How this skill works
The skill inspects common Mapbox integration patterns and highlights high-impact anti-patterns and their fixes. It explains parallelizing data fetches, reducing initial bundle weight, choosing the right data transport (GeoJSON vs vector tiles), and scaling markers and interactions. Practical code snippets show how to preload tiles, debounce events, cluster points, and clean up resources to prevent leaks.
When to use it
- On first load to reduce time-to-interactive and eliminate visible jank
- When bundle size or initial style JSON slows page load
- If map interactions become janky during pan/zoom or with many markers
- When serving large datasets or needing viewport-based loading
- Before shipping to ensure cleanup of map instances in SPAs
Best practices
- Fetch critical data in parallel with map initialization to avoid waterfalls
- Reference hosted or external styles instead of inlining large style JSON
- Render many points with symbol layers, canvas, or clustering instead of thousands of DOM markers
- Use vector tiles for large or global datasets; prefer GeoJSON for small, frequently changing data
- Throttle/debounce heavy event handlers and run expensive work on moveend/idle
- Always remove listeners, layers, sources, controls and call map.remove() on teardown
Example use cases
- A single-page app that needs fast map time-to-interactive by fetching GeoJSON while the map initializes
- A listing site replacing 5,000 HTML markers with a symbol layer for sub-100ms renders
- A map showing a continent-scale dataset where vector tiles replace a massive GeoJSON download
- Progressive loading: show simplified features first, then stream detailed geometry in background
- An analytics dashboard that batches DOM updates with requestAnimationFrame to maintain 60 FPS
FAQ
Use clustering client-side when you have tens of thousands of points and want simple clustering behavior.

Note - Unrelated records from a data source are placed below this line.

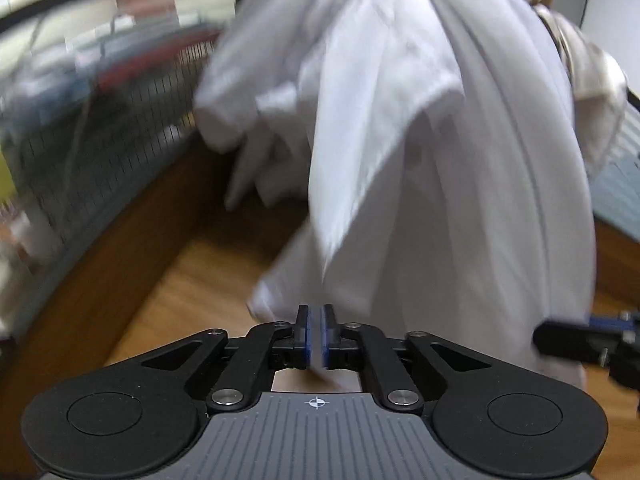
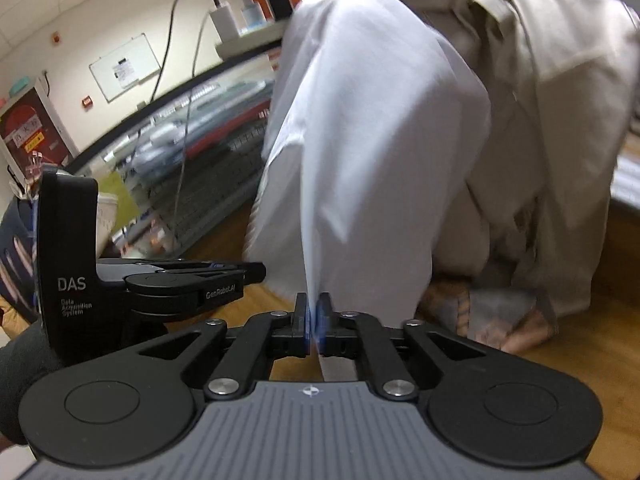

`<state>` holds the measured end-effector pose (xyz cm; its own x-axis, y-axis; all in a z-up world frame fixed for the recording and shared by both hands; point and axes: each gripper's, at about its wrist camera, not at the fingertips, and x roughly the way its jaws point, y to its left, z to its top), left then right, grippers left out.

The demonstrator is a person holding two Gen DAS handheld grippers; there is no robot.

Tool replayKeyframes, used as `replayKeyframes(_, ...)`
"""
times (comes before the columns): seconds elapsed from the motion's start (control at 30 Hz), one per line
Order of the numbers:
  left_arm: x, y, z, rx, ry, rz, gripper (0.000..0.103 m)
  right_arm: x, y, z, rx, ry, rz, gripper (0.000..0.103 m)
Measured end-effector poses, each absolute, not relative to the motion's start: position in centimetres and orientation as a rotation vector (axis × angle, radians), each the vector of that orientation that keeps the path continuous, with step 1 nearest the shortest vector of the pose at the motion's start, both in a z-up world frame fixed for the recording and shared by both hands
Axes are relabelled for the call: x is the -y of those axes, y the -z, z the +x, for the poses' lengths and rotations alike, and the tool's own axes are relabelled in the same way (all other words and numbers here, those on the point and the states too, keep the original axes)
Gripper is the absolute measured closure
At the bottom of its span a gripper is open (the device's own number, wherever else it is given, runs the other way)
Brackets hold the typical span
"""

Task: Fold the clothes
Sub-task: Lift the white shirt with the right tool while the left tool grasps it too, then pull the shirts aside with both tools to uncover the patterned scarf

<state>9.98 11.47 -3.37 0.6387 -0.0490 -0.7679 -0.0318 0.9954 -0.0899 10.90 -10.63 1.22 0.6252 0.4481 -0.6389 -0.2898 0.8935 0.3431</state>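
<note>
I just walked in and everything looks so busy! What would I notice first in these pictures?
The big white shirt jumps out first, hanging in the middle and filling most of both views. Each hand-held gripper pinches its lower edge: the left hand-held gripper and the right hand-held gripper, both shut on the cloth. Behind it on the right, a beige garment is heaped over the wooden table.

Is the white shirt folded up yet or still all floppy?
Still floppy, not folded. The white shirt hangs in loose bunched drapes above the wooden table, pinched by the left claw and the right claw.
</note>
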Motion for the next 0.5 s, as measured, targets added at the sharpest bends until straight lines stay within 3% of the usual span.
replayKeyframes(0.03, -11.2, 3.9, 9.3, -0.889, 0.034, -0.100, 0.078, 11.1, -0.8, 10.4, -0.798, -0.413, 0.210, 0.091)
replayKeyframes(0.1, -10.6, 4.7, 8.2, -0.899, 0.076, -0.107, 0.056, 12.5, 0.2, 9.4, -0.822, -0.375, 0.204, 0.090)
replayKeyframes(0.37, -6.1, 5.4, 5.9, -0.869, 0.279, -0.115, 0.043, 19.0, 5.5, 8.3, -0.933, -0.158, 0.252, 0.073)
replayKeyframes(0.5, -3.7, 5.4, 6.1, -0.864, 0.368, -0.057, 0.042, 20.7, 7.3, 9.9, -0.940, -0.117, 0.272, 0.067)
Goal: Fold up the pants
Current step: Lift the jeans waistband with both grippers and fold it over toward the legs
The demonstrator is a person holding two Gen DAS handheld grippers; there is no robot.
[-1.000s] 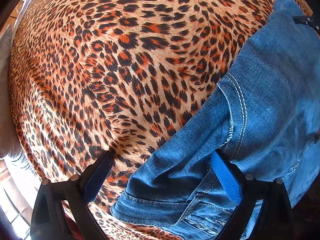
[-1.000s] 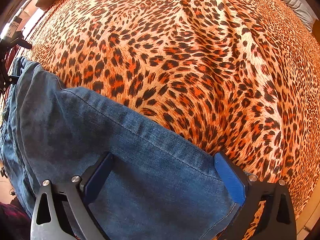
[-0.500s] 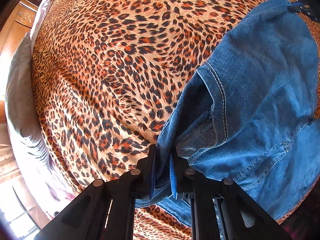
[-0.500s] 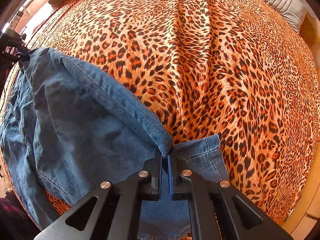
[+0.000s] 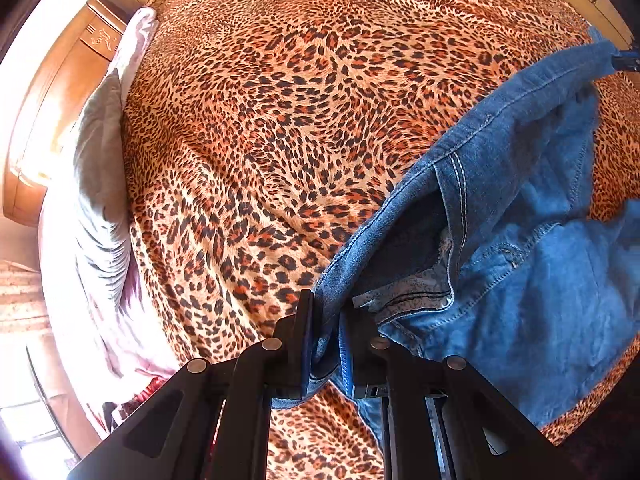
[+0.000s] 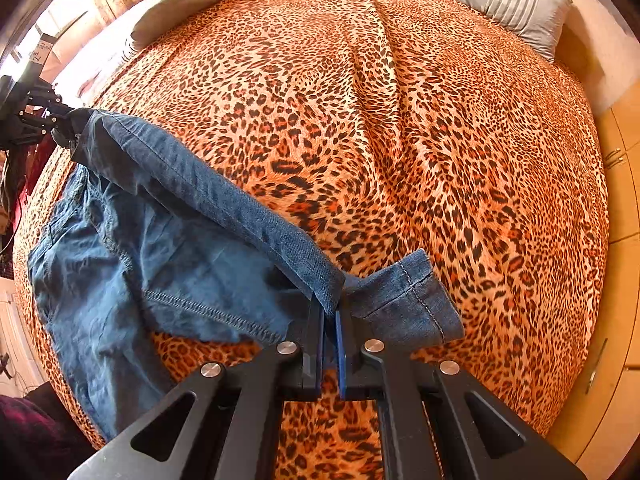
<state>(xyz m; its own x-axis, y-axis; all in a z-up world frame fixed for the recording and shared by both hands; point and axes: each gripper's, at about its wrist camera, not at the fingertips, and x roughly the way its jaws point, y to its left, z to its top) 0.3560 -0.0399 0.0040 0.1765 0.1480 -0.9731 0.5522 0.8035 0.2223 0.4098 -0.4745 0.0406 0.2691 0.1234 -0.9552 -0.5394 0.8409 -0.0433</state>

Use vector tiles for very large, global datasets or when you need server-side tiling, scale, and lower bandwidth per viewport.
How do I avoid initialization waterfalls when data is needed for first render?
Start network requests immediately (before or during map instantiation) and await them only when adding sources. Preload critical tiles via map center/zoom and defer non-critical layers or analytics using requestIdleCallback or setTimeout.